= What the exercise asks =
The answer should be each line from the entries below that has the word "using" in it.

⁂

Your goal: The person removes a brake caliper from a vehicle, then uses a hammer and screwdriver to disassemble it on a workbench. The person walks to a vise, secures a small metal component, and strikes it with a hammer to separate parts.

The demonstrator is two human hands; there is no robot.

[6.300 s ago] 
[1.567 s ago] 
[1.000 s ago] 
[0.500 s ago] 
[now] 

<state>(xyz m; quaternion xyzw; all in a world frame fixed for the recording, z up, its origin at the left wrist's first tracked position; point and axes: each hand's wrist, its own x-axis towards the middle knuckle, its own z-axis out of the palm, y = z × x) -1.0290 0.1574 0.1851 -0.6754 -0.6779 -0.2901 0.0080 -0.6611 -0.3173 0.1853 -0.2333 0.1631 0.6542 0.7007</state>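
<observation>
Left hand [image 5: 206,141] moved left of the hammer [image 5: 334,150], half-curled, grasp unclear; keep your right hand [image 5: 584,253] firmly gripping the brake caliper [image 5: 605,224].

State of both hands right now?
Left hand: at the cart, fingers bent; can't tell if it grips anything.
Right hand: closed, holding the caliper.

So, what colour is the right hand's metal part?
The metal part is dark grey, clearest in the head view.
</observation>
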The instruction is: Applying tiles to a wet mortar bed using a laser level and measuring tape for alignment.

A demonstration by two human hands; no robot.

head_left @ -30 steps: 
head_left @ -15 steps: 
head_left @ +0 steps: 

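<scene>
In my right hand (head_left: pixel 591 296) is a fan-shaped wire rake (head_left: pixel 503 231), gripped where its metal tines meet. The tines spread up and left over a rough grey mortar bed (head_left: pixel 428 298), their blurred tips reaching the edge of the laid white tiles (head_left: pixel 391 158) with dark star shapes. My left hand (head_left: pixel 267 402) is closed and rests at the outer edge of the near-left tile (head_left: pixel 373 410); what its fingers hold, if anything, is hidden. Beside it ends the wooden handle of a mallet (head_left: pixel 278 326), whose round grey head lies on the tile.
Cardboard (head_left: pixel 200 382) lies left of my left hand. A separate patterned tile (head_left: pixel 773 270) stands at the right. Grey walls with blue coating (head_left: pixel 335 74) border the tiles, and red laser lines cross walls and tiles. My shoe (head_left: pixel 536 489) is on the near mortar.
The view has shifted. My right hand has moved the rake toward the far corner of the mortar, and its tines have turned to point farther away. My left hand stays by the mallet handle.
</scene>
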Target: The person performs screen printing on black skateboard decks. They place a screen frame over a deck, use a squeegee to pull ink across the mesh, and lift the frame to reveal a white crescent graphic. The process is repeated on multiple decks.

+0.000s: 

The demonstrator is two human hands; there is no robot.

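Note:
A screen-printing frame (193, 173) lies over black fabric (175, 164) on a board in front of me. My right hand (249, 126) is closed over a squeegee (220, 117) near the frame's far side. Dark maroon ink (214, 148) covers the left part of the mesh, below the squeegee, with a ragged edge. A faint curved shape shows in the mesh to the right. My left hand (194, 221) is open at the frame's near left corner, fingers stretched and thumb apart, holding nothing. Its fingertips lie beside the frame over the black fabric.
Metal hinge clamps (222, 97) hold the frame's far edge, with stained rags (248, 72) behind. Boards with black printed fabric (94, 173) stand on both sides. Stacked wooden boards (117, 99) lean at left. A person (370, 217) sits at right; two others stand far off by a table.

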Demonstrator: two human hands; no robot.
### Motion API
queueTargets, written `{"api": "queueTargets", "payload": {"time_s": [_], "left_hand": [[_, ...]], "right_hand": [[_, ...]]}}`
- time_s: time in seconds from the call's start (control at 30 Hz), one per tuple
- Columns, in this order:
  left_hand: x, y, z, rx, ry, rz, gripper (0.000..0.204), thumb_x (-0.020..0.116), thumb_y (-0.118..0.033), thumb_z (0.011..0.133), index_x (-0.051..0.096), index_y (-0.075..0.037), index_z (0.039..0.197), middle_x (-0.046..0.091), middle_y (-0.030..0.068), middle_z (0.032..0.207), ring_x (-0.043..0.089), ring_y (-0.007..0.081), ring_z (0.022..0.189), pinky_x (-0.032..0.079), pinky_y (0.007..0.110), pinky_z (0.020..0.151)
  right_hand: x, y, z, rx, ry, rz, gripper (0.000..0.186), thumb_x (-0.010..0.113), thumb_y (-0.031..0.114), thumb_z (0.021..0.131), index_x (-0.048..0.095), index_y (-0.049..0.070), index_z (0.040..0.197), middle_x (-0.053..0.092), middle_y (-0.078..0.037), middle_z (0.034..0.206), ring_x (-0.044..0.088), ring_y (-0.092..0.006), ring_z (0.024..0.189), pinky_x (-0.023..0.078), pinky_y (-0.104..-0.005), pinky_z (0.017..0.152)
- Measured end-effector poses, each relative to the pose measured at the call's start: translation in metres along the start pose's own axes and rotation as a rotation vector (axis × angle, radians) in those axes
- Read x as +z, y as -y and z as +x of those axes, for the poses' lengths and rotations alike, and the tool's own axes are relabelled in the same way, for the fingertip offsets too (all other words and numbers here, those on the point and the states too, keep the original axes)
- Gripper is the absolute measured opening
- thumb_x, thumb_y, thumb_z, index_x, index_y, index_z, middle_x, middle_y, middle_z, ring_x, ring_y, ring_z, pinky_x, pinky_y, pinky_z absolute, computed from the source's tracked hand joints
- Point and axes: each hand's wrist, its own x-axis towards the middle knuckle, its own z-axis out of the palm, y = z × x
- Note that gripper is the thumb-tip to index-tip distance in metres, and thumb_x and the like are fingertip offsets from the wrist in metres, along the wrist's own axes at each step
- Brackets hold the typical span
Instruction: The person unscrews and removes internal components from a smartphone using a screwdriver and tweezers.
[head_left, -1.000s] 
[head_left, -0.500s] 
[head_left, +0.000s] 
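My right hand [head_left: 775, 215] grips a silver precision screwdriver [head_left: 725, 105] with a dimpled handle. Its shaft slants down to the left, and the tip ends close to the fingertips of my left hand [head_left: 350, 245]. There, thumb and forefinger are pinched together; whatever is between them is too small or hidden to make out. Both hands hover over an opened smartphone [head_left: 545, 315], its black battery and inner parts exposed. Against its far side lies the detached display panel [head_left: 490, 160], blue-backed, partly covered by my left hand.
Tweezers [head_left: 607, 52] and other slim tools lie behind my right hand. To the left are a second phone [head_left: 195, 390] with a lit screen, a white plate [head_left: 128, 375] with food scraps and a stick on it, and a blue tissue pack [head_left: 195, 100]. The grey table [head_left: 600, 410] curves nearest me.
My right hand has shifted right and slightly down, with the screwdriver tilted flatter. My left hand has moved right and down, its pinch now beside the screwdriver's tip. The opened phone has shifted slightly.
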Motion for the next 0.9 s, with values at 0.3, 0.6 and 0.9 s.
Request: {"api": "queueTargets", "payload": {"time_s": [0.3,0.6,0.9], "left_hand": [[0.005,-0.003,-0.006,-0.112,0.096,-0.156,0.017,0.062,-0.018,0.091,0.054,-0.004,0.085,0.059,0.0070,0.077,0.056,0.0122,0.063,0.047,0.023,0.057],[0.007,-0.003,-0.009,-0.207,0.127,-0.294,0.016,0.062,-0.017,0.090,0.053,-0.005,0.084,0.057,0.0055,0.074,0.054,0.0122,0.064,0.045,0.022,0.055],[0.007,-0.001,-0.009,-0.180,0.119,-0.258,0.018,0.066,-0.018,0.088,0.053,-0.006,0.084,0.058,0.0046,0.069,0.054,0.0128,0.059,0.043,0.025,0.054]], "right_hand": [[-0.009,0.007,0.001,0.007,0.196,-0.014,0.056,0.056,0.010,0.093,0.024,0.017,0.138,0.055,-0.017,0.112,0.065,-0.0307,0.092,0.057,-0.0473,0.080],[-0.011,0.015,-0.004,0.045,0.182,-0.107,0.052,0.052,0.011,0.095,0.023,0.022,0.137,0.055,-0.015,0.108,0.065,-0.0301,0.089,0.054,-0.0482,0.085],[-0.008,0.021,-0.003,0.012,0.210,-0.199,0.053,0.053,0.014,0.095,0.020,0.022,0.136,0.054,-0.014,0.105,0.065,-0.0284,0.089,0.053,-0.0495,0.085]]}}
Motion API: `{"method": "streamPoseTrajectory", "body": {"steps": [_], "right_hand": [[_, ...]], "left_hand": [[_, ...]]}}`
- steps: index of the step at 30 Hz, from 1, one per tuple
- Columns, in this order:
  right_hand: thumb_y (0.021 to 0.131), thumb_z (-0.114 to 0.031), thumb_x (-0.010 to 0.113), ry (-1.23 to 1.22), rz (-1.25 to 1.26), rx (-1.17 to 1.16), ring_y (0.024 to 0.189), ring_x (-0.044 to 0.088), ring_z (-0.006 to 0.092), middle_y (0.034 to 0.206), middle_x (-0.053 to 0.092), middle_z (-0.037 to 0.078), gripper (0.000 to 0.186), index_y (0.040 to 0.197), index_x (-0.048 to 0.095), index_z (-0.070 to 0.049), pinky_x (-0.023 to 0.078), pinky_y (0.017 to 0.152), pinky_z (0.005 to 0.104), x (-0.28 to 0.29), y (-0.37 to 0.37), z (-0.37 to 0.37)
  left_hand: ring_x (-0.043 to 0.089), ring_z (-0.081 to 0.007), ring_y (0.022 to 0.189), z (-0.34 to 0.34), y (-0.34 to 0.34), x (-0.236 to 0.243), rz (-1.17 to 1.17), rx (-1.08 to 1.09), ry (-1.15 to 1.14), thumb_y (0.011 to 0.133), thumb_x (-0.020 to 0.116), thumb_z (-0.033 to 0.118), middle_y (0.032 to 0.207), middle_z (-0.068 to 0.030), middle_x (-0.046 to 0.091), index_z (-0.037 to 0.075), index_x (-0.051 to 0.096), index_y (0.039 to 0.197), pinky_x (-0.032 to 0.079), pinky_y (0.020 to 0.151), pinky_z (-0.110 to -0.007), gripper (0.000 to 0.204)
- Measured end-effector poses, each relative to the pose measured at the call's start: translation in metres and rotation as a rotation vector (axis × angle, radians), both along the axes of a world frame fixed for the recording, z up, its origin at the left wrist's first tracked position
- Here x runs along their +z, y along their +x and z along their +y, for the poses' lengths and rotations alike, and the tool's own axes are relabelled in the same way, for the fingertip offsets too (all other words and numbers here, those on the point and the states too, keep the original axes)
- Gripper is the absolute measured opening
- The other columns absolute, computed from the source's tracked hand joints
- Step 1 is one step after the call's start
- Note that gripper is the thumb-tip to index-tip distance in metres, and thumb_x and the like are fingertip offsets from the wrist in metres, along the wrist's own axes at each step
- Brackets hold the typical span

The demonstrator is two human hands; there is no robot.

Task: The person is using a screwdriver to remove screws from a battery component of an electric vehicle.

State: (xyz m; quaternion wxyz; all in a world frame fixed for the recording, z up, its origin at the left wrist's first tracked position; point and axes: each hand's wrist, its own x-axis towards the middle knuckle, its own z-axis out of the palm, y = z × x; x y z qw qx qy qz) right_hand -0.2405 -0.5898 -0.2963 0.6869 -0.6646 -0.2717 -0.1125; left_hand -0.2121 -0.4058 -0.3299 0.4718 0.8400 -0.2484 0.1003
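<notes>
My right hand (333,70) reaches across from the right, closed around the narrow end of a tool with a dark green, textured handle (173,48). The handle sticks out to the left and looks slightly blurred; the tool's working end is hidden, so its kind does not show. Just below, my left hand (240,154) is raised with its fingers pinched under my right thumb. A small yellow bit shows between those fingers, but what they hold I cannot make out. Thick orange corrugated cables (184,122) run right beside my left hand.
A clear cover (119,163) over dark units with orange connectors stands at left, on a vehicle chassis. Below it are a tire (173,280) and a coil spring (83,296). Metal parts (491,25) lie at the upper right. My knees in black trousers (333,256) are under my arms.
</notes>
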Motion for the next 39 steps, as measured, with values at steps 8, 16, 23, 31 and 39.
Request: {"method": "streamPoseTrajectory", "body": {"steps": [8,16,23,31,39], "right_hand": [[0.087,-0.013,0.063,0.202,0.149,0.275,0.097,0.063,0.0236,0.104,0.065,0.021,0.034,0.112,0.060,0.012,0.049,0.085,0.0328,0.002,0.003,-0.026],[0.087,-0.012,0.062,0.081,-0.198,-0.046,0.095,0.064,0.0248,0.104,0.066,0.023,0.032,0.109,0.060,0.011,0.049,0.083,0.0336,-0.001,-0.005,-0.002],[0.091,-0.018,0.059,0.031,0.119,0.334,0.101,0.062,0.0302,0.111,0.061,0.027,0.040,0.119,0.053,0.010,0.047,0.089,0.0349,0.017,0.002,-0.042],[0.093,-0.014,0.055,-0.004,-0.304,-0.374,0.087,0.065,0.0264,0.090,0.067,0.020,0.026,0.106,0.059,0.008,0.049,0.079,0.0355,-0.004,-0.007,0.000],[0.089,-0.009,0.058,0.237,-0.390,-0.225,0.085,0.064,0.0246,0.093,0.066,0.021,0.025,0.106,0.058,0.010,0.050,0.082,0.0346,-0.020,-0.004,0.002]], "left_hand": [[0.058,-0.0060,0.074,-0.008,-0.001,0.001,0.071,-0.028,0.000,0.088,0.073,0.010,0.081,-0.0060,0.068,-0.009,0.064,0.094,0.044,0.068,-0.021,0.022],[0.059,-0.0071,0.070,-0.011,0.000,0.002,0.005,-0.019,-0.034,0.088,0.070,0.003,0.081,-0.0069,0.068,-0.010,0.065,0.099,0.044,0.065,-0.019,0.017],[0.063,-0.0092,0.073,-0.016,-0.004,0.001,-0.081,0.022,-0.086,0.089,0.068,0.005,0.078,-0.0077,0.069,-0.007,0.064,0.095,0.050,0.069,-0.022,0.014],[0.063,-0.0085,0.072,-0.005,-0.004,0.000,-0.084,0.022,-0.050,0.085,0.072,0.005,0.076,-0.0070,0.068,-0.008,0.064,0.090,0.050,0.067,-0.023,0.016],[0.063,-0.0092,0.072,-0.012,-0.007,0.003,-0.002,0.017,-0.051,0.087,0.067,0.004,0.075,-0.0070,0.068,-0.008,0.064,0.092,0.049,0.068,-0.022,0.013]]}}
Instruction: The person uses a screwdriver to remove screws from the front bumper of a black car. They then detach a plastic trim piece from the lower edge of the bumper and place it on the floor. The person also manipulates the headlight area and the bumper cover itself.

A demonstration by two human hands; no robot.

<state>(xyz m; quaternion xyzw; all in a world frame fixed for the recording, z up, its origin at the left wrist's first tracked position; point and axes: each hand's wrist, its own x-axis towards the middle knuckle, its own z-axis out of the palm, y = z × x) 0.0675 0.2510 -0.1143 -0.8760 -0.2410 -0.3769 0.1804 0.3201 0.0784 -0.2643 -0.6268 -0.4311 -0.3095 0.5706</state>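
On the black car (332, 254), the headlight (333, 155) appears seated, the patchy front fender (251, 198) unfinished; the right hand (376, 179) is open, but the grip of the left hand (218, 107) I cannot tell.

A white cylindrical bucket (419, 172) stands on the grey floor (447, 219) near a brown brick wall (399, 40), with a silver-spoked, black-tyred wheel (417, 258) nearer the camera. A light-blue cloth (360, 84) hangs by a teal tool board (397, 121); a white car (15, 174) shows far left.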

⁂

= Solution =
The instruction is: Applying tiles to a wet mortar bed using a laser level and measuring tape for alignment.
Instruction: The person unscrews and removes internal components from a smartphone using a screwdriver and tweezers.
Task: The person is using a screwdriver to remove screws from a battery component of an electric vehicle.

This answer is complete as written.